# WHAT YOU NEED TO DO:
Retype verbatim the lines of the listing, from the very first through the line with "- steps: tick".

((

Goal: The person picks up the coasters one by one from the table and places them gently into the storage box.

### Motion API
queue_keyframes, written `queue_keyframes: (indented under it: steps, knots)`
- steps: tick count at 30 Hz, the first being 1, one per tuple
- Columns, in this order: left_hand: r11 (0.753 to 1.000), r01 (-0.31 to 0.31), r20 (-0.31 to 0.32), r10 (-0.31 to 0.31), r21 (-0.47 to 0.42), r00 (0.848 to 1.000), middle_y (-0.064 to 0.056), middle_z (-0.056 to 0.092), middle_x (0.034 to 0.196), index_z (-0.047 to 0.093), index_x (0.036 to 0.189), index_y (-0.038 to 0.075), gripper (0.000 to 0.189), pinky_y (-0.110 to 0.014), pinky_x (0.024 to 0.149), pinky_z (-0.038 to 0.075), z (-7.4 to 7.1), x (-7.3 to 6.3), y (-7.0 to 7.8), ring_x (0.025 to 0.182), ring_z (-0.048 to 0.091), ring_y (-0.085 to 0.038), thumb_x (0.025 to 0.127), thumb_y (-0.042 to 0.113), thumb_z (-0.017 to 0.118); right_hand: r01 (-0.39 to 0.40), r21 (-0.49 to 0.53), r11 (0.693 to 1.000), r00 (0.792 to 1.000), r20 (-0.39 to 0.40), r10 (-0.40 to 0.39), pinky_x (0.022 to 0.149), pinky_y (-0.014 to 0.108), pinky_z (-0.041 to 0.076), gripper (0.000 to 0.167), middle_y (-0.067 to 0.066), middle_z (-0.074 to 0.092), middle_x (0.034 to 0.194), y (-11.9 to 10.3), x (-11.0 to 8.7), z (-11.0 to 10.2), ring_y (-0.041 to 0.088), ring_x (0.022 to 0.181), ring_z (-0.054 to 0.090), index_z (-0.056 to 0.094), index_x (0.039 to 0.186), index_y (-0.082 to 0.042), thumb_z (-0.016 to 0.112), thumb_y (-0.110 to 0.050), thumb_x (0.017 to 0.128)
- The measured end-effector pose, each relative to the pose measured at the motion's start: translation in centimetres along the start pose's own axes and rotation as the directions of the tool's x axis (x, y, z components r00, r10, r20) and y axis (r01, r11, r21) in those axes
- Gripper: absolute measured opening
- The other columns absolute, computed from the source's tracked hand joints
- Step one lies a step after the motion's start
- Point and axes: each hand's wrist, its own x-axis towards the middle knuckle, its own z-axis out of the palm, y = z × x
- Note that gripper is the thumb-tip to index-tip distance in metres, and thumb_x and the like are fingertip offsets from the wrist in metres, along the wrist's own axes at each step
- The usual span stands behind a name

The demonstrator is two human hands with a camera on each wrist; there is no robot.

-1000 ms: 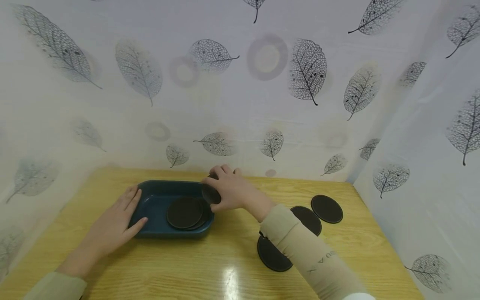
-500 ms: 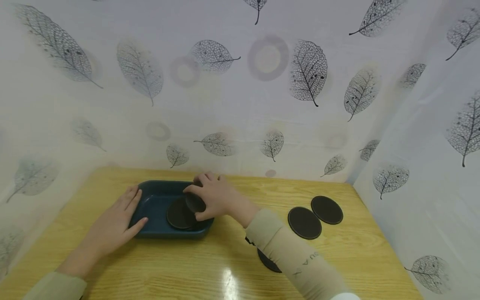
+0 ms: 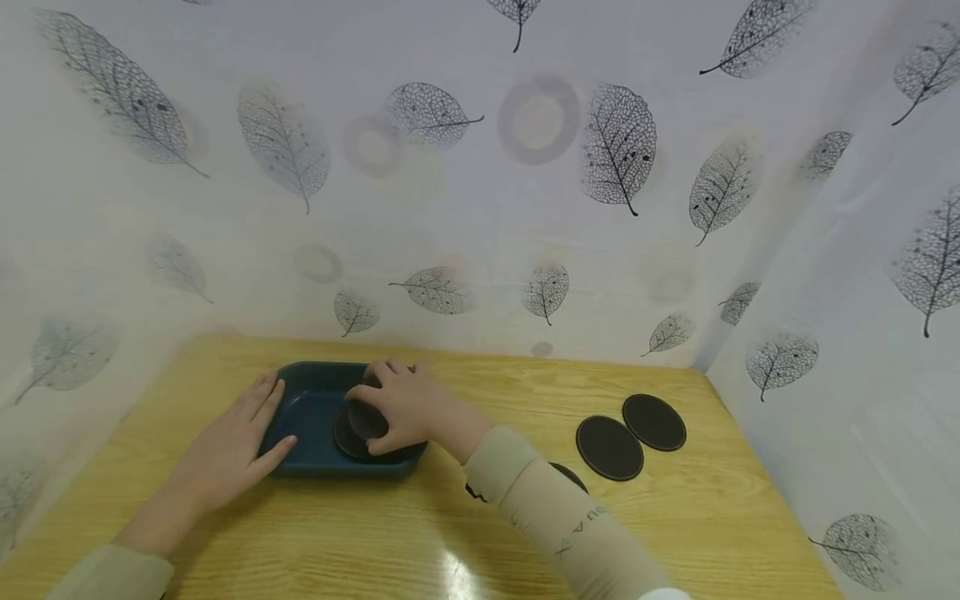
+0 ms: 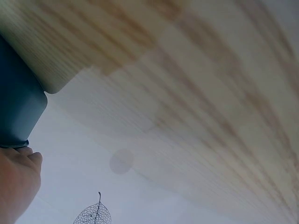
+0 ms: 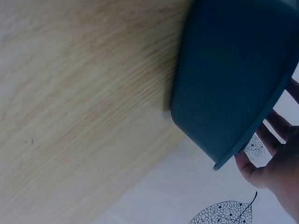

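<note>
Now right hand point(image 3: 411, 410) pinches black disc point(image 3: 366, 419), moved further into blue tray point(image 3: 306, 423); left hand point(image 3: 228, 452), fingers extended, touches tray.

One camera up high, two down there, close in
The head view looks forward and down over table point(image 3: 360, 542), tray point(image 3: 309, 427) and backdrop point(image 3: 480, 200); both wrist views sit low, skewed, the right taking in more of the tray's outside; every view shares those three.
</note>
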Motion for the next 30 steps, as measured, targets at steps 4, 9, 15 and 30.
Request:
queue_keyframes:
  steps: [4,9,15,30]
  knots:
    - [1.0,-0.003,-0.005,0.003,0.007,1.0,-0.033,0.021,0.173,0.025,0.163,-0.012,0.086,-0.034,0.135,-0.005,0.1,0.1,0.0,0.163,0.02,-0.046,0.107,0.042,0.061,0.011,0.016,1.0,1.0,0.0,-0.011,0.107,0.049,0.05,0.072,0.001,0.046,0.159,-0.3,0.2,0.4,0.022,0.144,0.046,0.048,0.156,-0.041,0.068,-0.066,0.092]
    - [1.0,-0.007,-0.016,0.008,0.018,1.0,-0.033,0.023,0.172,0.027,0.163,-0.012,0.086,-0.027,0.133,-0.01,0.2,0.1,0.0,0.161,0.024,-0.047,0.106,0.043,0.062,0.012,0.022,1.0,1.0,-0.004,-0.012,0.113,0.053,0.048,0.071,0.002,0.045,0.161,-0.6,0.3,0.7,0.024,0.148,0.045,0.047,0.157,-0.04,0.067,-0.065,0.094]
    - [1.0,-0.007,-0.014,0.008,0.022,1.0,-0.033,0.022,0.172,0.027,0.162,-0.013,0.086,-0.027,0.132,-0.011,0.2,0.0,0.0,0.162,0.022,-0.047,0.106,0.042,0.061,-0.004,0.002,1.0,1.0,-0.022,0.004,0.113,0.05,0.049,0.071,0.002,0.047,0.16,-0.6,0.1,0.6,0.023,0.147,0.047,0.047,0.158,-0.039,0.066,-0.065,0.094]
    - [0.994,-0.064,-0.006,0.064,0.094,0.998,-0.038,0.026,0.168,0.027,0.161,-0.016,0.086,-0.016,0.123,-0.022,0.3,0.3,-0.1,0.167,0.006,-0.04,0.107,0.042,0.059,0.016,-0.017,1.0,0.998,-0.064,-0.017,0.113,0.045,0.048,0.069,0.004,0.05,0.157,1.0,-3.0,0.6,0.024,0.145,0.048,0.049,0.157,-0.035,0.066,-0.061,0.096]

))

# ANSWER FOR THE TASK:
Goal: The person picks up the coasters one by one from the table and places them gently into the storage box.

### Motion API
queue_keyframes, written `queue_keyframes: (indented under it: steps, knots)`
- steps: tick count at 30 Hz, the first being 1, one per tuple

The exercise is done now.